Give back the listing underneath, unchanged and complete.
[Opening Information shown section]
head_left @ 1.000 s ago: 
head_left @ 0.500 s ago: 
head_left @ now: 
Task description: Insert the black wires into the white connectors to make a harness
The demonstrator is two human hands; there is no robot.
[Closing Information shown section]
• **Task solution**:
head_left @ 1.000 s ago: 
head_left @ 0.500 s ago: 
head_left @ now: 
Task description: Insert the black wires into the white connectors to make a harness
The demonstrator is two human hands; there is no robot.

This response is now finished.